## [What you are asked to do]
In the data below, find the line containing "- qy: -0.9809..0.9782", then set down that line and every later line up to and including the line containing "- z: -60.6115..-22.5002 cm", exactly.

## [Available data]
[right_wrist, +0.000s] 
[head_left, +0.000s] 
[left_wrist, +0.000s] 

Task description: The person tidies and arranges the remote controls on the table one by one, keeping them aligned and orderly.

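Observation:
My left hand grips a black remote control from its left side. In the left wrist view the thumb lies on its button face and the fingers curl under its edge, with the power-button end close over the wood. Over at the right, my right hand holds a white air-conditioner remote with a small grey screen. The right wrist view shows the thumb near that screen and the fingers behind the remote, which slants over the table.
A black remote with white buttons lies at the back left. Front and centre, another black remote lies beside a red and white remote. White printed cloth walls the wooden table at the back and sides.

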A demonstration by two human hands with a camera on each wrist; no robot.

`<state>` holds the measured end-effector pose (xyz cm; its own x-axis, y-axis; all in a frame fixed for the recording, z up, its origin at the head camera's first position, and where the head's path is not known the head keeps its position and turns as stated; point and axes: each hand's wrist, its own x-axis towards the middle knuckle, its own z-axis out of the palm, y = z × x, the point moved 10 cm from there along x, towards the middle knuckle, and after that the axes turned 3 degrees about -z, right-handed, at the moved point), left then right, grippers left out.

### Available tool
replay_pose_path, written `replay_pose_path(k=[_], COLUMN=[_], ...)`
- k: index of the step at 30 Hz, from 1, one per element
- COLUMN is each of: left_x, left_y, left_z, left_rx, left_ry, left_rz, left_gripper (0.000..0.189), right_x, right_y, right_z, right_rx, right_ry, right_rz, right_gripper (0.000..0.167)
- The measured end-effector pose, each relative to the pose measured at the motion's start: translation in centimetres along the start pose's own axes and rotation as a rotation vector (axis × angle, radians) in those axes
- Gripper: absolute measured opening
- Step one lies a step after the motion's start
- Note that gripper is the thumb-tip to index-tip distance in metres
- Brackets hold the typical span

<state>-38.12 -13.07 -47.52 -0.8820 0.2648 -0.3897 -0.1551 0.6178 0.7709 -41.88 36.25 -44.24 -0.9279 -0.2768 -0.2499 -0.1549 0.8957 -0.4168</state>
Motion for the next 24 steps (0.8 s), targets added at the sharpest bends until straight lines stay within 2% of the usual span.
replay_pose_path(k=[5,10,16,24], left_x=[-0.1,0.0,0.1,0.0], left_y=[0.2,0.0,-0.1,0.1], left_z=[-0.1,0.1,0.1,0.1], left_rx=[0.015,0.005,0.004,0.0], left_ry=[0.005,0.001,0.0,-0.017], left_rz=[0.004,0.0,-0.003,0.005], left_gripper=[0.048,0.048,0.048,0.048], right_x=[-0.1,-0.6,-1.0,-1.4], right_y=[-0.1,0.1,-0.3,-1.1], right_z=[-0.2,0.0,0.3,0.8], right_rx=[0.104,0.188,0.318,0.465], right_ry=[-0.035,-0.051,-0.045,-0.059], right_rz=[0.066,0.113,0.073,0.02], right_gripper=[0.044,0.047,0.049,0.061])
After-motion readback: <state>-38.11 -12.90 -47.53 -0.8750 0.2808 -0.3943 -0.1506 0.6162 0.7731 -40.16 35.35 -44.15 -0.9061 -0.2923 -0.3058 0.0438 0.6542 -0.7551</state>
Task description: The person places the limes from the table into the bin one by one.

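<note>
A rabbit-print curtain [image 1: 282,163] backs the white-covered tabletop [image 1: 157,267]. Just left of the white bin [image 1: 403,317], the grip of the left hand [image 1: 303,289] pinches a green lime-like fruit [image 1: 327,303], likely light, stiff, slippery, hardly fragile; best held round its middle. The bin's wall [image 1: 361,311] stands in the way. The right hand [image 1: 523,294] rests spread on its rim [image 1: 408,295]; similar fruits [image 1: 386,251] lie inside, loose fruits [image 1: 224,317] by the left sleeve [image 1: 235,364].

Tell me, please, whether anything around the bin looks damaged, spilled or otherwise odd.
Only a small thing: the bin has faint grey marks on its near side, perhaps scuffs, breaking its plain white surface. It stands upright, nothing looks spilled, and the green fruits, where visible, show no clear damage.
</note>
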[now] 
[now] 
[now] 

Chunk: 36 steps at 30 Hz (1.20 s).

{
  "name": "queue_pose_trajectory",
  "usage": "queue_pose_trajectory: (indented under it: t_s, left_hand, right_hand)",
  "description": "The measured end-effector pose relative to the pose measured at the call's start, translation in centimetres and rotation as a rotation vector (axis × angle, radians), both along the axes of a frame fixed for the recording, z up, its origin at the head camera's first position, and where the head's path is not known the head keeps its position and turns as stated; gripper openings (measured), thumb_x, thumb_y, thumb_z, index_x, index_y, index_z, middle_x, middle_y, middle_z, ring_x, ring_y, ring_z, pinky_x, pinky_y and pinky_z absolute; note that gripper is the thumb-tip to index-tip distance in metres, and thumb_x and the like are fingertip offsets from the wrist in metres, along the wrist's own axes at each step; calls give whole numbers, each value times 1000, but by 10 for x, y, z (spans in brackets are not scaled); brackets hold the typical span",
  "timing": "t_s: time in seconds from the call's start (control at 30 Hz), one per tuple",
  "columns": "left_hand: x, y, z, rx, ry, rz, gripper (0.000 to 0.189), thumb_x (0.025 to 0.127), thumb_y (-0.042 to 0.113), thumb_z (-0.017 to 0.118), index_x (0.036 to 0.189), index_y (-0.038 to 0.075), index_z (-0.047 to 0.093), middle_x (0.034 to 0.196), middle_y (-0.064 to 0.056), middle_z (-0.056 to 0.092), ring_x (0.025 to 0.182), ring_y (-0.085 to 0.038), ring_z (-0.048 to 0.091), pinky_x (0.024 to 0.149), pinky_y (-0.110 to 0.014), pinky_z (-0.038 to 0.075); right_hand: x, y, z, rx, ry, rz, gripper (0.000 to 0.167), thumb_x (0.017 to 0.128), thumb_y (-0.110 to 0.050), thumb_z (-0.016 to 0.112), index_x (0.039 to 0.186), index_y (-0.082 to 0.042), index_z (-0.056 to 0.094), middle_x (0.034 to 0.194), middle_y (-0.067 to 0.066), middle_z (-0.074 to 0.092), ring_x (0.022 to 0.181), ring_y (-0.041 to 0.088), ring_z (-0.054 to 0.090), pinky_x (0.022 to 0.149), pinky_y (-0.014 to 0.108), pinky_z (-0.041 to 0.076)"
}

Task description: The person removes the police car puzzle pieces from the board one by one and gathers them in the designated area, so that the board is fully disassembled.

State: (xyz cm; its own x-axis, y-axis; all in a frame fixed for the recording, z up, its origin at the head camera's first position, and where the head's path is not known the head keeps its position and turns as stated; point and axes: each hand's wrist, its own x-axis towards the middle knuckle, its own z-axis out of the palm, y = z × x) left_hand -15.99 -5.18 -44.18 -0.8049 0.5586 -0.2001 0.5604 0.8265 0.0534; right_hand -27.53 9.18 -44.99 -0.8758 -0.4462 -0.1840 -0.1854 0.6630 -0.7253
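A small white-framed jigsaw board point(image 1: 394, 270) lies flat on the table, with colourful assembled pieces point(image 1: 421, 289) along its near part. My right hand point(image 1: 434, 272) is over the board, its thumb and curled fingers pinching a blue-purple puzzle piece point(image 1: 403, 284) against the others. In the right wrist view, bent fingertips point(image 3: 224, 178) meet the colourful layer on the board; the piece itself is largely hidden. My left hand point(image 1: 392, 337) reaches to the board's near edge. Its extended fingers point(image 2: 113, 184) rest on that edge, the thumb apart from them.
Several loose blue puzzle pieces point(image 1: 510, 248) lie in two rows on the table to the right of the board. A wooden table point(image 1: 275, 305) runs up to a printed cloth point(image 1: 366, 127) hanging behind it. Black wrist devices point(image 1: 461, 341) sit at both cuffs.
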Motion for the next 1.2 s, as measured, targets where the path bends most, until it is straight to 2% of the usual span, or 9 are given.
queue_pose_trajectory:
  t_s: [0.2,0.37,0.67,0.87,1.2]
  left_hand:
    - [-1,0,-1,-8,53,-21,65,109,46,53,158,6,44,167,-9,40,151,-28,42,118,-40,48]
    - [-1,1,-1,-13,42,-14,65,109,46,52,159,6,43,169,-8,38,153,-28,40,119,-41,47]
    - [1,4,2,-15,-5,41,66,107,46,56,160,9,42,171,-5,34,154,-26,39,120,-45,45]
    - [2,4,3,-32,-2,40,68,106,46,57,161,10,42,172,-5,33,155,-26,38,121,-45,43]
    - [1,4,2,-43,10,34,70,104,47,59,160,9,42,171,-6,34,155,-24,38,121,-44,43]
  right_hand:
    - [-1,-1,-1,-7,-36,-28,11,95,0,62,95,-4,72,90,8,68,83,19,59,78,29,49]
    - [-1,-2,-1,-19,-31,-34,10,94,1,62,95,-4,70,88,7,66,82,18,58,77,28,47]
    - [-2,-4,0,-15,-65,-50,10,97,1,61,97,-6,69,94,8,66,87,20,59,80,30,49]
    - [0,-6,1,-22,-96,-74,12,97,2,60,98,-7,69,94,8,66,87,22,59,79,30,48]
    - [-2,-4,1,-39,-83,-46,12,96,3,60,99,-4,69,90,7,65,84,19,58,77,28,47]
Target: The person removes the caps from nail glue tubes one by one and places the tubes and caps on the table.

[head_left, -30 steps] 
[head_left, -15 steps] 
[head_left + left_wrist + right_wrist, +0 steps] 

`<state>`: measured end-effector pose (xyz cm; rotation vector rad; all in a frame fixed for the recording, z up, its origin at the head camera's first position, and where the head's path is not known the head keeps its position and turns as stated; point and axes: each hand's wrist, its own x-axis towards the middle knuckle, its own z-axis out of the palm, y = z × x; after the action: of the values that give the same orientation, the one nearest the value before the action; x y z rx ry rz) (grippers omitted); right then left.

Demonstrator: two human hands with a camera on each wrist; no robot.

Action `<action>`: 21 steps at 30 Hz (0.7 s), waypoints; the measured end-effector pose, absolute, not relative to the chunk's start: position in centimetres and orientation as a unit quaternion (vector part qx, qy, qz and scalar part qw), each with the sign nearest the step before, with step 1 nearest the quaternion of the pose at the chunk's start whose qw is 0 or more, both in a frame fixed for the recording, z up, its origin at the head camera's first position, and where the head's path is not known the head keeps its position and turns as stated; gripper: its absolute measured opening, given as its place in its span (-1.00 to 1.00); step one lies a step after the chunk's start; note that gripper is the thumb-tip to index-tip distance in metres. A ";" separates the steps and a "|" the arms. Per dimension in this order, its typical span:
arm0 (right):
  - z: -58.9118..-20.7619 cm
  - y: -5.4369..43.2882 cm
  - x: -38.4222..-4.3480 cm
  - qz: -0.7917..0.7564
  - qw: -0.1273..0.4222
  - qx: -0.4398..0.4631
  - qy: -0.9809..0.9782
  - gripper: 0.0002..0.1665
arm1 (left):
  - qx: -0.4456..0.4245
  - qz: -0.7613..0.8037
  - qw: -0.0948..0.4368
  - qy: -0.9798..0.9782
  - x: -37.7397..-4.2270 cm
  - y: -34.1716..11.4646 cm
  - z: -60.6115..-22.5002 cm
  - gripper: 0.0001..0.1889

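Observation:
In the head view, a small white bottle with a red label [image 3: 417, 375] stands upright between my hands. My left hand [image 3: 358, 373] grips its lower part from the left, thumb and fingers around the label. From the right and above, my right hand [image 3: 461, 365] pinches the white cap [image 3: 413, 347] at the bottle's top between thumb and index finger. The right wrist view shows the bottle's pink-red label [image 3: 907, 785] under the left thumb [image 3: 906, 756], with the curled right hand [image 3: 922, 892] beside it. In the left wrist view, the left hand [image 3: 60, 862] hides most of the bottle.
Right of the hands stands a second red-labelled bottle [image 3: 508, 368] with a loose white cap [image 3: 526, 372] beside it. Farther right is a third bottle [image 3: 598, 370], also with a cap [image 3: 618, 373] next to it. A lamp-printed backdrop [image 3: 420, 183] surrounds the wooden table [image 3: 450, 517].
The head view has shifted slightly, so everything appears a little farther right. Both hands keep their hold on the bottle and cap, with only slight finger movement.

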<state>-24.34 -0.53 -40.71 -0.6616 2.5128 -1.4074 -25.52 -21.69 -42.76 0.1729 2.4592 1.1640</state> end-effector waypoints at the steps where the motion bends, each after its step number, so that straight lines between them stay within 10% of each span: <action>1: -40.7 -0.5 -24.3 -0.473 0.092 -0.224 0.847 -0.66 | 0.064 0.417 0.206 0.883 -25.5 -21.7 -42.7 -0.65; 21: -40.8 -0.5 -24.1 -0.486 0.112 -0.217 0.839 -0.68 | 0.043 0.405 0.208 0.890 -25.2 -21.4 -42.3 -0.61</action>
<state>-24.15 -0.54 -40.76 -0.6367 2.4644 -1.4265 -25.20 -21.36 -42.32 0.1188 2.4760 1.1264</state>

## [Answer below]
  - qy: -0.9809..0.9782
  - gripper: 0.0002..0.1665
arm1 (left):
  - qx: -0.4456..0.4245
  - qz: -0.7613..0.8037
  - qw: -0.0948..0.4368
  - qy: -0.9798..0.9782
  - x: -37.7397..-4.2270 cm
  - y: -34.1716..11.4646 cm
  - z: -60.6115..-22.5002 cm

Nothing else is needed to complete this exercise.